### ACTIVITY
Omit all pictures, then repeat the listing exactly.

:: DATA PROVIDED ::

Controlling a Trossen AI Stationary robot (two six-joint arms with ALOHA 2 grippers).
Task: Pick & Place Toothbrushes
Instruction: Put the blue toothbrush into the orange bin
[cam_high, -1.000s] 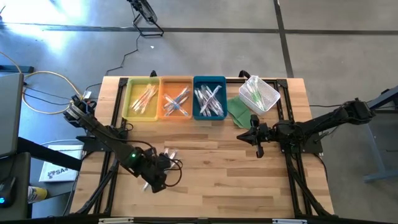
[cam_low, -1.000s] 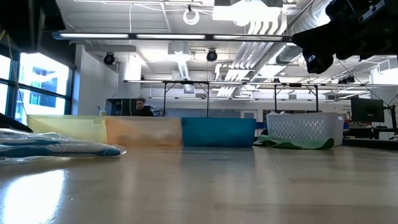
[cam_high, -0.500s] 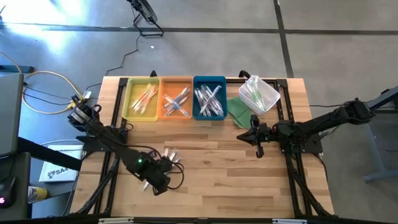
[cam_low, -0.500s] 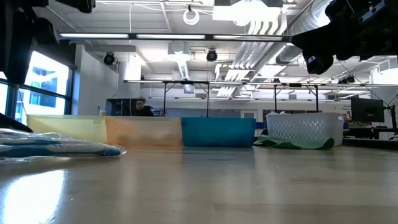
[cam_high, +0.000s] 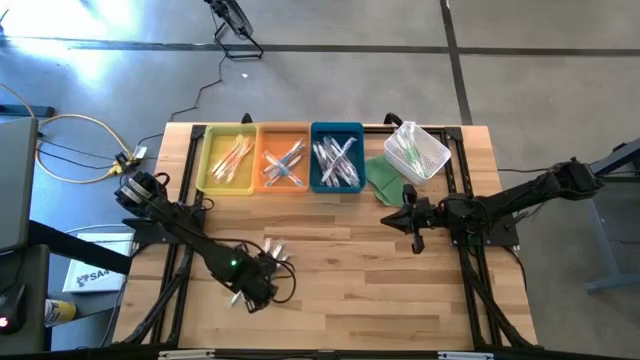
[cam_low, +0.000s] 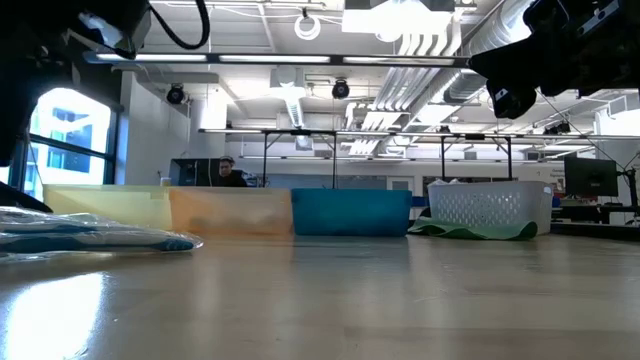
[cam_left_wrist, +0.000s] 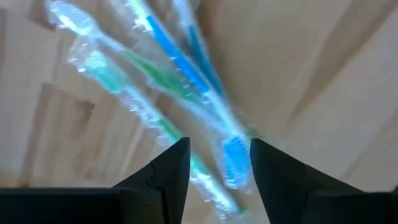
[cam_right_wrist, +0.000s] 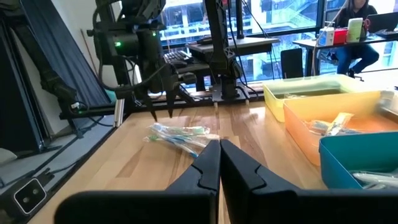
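Note:
Three wrapped toothbrushes (cam_left_wrist: 155, 68) with blue and green handles lie crossed on the wooden table (cam_high: 400, 290), at its near left. They also show as the toothbrush pile (cam_high: 273, 250) in the high view and the toothbrush pile (cam_right_wrist: 179, 134) in the right wrist view. My left gripper (cam_left_wrist: 219, 165) points down and is open, its fingers on either side of a blue brush head, a little above the pile and touching nothing. It also shows as the left gripper (cam_right_wrist: 163, 99) in the right wrist view. My right gripper (cam_right_wrist: 219, 144) is shut and level, clear of the table at the middle right.
Yellow tray (cam_high: 227, 158), orange tray (cam_high: 283, 160) and blue tray (cam_high: 337, 158) stand side by side at the far edge, each holding toothbrushes. A white mesh basket (cam_high: 418, 150) sits on a green cloth (cam_high: 381, 178) to their right. The near half of the table is bare wood.
My left gripper has sunk toward the toothbrush pile; its arm has come down into the upper left of the low view. The toothbrushes lie where they were.

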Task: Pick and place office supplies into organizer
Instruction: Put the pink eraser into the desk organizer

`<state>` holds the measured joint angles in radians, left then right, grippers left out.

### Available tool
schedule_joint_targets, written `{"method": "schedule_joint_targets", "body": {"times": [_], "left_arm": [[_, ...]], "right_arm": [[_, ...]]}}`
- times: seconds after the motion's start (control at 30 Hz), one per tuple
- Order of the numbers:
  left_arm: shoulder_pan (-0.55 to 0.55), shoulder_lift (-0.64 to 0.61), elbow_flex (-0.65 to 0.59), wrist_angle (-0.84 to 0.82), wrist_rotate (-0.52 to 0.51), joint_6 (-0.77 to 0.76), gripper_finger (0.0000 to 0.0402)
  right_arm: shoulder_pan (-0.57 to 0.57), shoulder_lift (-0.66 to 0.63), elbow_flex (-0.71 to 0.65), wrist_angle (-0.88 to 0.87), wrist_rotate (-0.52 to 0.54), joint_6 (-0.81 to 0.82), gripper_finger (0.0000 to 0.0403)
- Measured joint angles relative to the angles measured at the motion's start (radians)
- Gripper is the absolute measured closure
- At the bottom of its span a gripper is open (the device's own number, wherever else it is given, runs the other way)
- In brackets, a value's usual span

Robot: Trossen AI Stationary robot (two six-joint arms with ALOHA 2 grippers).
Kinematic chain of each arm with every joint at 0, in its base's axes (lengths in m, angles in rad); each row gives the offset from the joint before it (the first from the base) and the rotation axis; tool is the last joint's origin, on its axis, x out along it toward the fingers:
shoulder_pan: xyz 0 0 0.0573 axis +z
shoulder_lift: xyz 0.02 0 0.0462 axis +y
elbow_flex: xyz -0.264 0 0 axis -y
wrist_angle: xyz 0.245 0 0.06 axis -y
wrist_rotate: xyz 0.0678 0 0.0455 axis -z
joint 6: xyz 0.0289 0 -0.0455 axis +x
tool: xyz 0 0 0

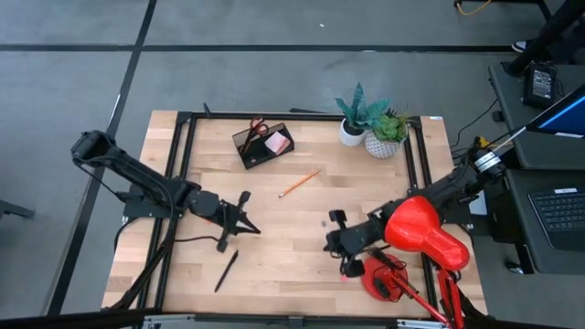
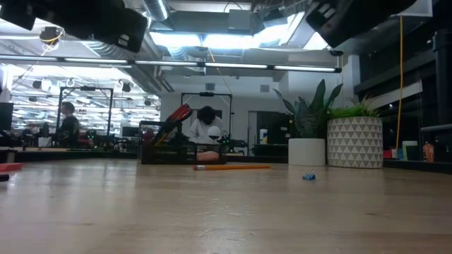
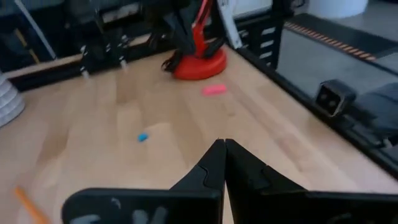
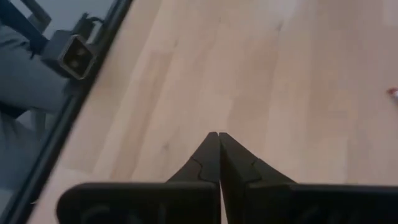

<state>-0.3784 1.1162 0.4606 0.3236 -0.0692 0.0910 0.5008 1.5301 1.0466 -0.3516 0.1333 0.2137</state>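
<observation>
Your organizer (image 1: 262, 144) sits at the table's far side, already holding the scissors (image 1: 257, 127) and pink pad (image 1: 277, 143); the orange pencil (image 1: 299, 184) lies just in front of it, a black pen (image 1: 226, 271) near the front edge. Both the left gripper (image 1: 249, 228) and right gripper (image 1: 331, 245) hang clenched and empty; I judge you're between picks; next, open over the pencil.

A red desk lamp (image 1: 425, 233) stands at the wooden table's (image 1: 283, 274) four o'clock corner. Two potted plants sit at one o'clock: a plain white pot (image 1: 352, 133) touching a patterned white pot (image 1: 383, 145).
</observation>
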Motion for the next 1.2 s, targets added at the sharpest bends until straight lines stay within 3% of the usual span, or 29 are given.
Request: {"method": "schedule_joint_targets", "body": {"times": [0.23,0.57,0.77,0.93,1.2], "left_arm": [[-0.052,0.077,0.000,0.074,-0.049,-0.083,0.0400],[-0.067,0.185,0.000,0.129,-0.131,-0.184,0.0400],[-0.067,0.199,0.000,0.146,-0.150,-0.186,0.0400],[-0.067,0.199,0.000,0.161,-0.175,-0.186,0.0399],[-0.067,0.199,0.000,0.175,-0.176,-0.186,0.0400]], "right_arm": [[0.060,0.042,0.020,-0.098,-0.002,0.056,0.0402],[0.111,0.205,0.209,-0.391,-0.088,0.020,0.0402],[0.147,0.263,0.248,-0.395,-0.114,0.071,0.0402],[0.191,0.320,0.290,-0.422,-0.130,-0.002,0.0402],[0.193,0.359,0.314,-0.484,-0.090,-0.018,0.0377]]}}
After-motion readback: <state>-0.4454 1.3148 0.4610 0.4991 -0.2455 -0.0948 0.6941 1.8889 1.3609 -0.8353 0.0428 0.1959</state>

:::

### TASK OUTPUT
Controlling a Trossen AI Stationary robot (two six-joint arms with ALOHA 2 grippers).
Task: Pick & Place Toothbrushes
Instruction: Put the blue toothbrush into the orange bin
[cam_high, -1.000s] 
[cam_low, -1.000s] 
[cam_high, -0.500s] 
[cam_low, -0.500s] 
[cam_high, +0.000s] 
[cam_low, +0.000s] 
[cam_left_wrist, +0.000s] 
[cam_right_wrist, +0.000s] 
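Note:
Three wrapped toothbrushes (cam_left_wrist: 155, 68) with blue and green handles lie crossed on the wooden table (cam_high: 400, 290), at its near left. They also show as the toothbrush pile (cam_high: 273, 250) in the high view and the toothbrush pile (cam_right_wrist: 179, 134) in the right wrist view. My left gripper (cam_left_wrist: 219, 165) points down and is open, its fingers on either side of a blue brush head, a little above the pile and touching nothing. It also shows as the left gripper (cam_right_wrist: 163, 99) in the right wrist view. My right gripper (cam_right_wrist: 219, 144) is shut and level, clear of the table at the middle right.
Yellow tray (cam_high: 227, 158), orange tray (cam_high: 283, 160) and blue tray (cam_high: 337, 158) stand side by side at the far edge, each holding toothbrushes. A white mesh basket (cam_high: 418, 150) sits on a green cloth (cam_high: 381, 178) to their right. The near half of the table is bare wood.
My left gripper has sunk toward the toothbrush pile; its arm has come down into the upper left of the low view. The toothbrushes lie where they were.
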
Task: Pick and place office supplies into organizer
Instruction: Put the pink eraser into the desk organizer

`<state>` holds the measured joint angles in radians, left then right, grippers left out.

### Available tool
schedule_joint_targets, written `{"method": "schedule_joint_targets", "body": {"times": [_], "left_arm": [[_, ...]], "right_arm": [[_, ...]]}}`
- times: seconds after the motion's start (control at 30 Hz), one per tuple
- Order of the numbers:
  left_arm: shoulder_pan (-0.55 to 0.55), shoulder_lift (-0.64 to 0.61), elbow_flex (-0.65 to 0.59), wrist_angle (-0.84 to 0.82), wrist_rotate (-0.52 to 0.51), joint_6 (-0.77 to 0.76), gripper_finger (0.0000 to 0.0402)
  right_arm: shoulder_pan (-0.57 to 0.57), shoulder_lift (-0.66 to 0.63), elbow_flex (-0.71 to 0.65), wrist_angle (-0.88 to 0.87), wrist_rotate (-0.52 to 0.54), joint_6 (-0.81 to 0.82), gripper_finger (0.0000 to 0.0403)
- Measured joint angles relative to the angles measured at the motion's start (radians)
- Gripper is the absolute measured closure
- At the bottom of its span a gripper is open (the device's own number, wherever else it is given, runs the other way)
- In brackets, a value's usual span

Robot: Trossen AI Stationary robot (two six-joint arms with ALOHA 2 grippers).
Kinematic chain of each arm with every joint at 0, in its base's axes (lengths in m, angles in rad); each row gives the offset from the joint before it (the first from the base) and the rotation axis; tool is the last joint's origin, on its axis, x out along it toward the fingers:
shoulder_pan: xyz 0 0 0.0573 axis +z
shoulder_lift: xyz 0.02 0 0.0462 axis +y
elbow_flex: xyz -0.264 0 0 axis -y
wrist_angle: xyz 0.245 0 0.06 axis -y
wrist_rotate: xyz 0.0678 0 0.0455 axis -z
joint 6: xyz 0.0289 0 -0.0455 axis +x
tool: xyz 0 0 0


<state>-0.3784 1.1162 0.4606 0.3236 -0.0692 0.0910 0.5008 1.5301 1.0466 -0.3516 0.1333 0.2137</state>
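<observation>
Your organizer (image 1: 262, 144) sits at the table's far side, already holding the scissors (image 1: 257, 127) and pink pad (image 1: 277, 143); the orange pencil (image 1: 299, 184) lies just in front of it, a black pen (image 1: 226, 271) near the front edge. Both the left gripper (image 1: 249, 228) and right gripper (image 1: 331, 245) hang clenched and empty; I judge you're between picks; next, open over the pencil.

A red desk lamp (image 1: 425, 233) stands at the wooden table's (image 1: 283, 274) four o'clock corner. Two potted plants sit at one o'clock: a plain white pot (image 1: 352, 133) touching a patterned white pot (image 1: 383, 145).
</observation>
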Motion for the next 1.2 s, targets added at the sharpest bends until straight lines stay within 3% of the usual span, or 29 are given.
Request: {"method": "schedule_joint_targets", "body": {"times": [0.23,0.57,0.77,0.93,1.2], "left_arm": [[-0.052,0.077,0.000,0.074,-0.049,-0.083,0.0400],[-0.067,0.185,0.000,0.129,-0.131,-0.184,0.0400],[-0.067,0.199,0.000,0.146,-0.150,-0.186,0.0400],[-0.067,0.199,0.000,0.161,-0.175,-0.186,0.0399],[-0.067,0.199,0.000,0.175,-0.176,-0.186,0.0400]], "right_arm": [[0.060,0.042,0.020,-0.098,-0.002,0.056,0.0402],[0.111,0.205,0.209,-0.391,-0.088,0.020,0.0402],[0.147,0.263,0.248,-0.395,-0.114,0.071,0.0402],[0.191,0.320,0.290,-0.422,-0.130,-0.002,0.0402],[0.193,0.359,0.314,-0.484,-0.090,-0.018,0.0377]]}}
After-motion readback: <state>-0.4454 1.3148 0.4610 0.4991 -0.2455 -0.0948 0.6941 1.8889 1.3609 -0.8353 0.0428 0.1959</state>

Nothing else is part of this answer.